雨宮課長に甘えたい  【コンテスト用】
 贅沢づくしのふぐのコース料理も終わり、阿久津が締めの挨拶をして解散となった。

 拓海さんと佐伯リカコは最後まで戻って来なかった。あの後、拓海さんは佐伯リカコを送っていったのかもしれない。

 ため息をつくと、望月先生に元気出せよと言われた。
 それから真剣な顔で忠告された。

「佐伯リカコから雨宮課長を奪うのは骨が折れるぞ」
 世間的には私が佐伯リカコから奪う方になるんだ。落ち込むな。

「もう、かおるさん。中島さんに意地悪を言うのはやめて」
 隣で聞いていた今日子さんが言った。
「今日子、怒るな。親切心で言ってやっているんだ。佐伯リカコは相当、雨宮に想いがあるぞ」
「望月先生、どういう意味ですか?」
「『フラワームーンの願い』の中の佐伯リカコと、今夜、隣で雨宮を見つめていた表情が同じに見えた。あれは好きな男を見る表情だ」

 そんな……。
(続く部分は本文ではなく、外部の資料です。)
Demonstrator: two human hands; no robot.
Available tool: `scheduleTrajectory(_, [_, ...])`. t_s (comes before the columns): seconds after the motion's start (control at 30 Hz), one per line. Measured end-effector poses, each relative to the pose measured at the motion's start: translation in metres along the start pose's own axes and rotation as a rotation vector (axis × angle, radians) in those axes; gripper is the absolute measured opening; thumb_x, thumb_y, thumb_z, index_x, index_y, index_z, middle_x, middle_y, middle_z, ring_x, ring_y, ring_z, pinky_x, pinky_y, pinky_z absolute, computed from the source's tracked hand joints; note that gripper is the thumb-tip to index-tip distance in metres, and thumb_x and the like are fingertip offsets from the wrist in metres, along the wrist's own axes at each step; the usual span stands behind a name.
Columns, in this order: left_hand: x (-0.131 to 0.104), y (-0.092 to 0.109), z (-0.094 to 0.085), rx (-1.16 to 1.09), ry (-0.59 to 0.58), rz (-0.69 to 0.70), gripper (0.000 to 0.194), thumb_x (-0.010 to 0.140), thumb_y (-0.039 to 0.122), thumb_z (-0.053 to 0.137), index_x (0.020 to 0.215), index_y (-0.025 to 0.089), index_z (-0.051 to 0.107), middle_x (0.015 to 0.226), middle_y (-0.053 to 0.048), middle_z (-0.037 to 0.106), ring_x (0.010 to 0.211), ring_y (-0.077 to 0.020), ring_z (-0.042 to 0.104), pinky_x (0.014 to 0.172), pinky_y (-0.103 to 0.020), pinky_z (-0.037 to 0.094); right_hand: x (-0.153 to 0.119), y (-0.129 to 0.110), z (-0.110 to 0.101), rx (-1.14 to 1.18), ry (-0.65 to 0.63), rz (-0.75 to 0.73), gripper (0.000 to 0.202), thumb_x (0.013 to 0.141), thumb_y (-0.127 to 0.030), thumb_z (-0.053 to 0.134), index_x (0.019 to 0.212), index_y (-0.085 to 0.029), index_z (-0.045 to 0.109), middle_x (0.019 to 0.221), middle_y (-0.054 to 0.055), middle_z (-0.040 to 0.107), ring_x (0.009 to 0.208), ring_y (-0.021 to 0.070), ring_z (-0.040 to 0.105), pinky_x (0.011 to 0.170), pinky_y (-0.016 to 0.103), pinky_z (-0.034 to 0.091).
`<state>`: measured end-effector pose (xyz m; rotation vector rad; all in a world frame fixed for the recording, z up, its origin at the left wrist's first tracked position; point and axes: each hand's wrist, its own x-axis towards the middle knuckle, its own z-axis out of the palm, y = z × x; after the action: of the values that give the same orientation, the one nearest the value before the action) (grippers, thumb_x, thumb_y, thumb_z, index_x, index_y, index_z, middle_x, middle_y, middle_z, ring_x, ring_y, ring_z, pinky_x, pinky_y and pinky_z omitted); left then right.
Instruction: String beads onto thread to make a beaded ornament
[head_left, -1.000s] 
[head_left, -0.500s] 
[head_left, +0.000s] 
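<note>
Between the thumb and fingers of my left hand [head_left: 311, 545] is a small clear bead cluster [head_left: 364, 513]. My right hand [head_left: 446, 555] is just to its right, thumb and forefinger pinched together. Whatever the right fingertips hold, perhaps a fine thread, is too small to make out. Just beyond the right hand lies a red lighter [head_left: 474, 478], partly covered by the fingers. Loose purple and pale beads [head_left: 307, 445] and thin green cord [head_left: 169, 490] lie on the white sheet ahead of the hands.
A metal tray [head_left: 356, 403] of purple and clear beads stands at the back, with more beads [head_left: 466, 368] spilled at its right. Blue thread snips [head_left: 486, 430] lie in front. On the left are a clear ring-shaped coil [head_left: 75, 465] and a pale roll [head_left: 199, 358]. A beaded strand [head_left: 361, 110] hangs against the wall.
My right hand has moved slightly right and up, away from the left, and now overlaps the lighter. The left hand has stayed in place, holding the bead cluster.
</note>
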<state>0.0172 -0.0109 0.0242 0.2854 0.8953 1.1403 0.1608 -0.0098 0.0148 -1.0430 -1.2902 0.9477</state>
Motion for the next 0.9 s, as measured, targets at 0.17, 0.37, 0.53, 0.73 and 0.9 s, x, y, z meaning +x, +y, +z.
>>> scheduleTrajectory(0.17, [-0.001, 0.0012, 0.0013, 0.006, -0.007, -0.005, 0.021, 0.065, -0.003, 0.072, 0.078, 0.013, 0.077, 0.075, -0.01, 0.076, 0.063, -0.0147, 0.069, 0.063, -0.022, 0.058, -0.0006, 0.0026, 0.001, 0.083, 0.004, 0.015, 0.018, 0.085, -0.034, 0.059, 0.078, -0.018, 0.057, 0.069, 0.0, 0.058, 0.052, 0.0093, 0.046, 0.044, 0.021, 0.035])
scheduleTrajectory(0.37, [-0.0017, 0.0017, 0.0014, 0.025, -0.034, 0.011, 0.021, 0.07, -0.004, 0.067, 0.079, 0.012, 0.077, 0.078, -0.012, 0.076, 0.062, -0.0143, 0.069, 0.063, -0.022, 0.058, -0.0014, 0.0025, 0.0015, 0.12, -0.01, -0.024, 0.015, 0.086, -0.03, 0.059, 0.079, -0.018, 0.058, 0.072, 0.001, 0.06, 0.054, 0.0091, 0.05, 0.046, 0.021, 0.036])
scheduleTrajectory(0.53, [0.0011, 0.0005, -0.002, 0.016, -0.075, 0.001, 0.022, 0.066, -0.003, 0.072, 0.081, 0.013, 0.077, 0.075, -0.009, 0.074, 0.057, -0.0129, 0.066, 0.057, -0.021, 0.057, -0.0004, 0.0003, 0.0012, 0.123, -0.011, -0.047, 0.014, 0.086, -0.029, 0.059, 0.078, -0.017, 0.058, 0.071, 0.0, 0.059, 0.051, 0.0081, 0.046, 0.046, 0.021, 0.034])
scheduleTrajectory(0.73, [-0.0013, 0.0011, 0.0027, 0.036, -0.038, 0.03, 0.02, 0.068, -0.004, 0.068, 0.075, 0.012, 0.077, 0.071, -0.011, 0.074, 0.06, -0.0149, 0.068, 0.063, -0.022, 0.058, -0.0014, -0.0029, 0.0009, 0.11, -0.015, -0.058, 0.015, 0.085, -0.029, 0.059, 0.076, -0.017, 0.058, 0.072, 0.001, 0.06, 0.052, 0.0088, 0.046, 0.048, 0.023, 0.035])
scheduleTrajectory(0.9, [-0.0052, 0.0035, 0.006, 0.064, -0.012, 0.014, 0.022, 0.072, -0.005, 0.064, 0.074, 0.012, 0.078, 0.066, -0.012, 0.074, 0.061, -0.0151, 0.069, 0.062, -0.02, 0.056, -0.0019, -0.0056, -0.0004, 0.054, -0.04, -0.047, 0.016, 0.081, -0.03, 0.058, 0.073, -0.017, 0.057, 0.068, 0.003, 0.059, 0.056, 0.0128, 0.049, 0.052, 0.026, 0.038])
佐伯リカコは妻子持ちの男が好きだったんじゃないの? もしかして、拓海さんに恋人のふりを頼んだのは、本当は拓海さんと恋人になる為の作戦?

 ――拓海はもう私の事、好きじゃないの?

 さっき聞いた言葉が過る。
 あの言葉からは拓海さんへの好意が感じられた。

 考えたくないけど、佐伯リカコは拓海さんが好きなんだ。私はどうすればいいの?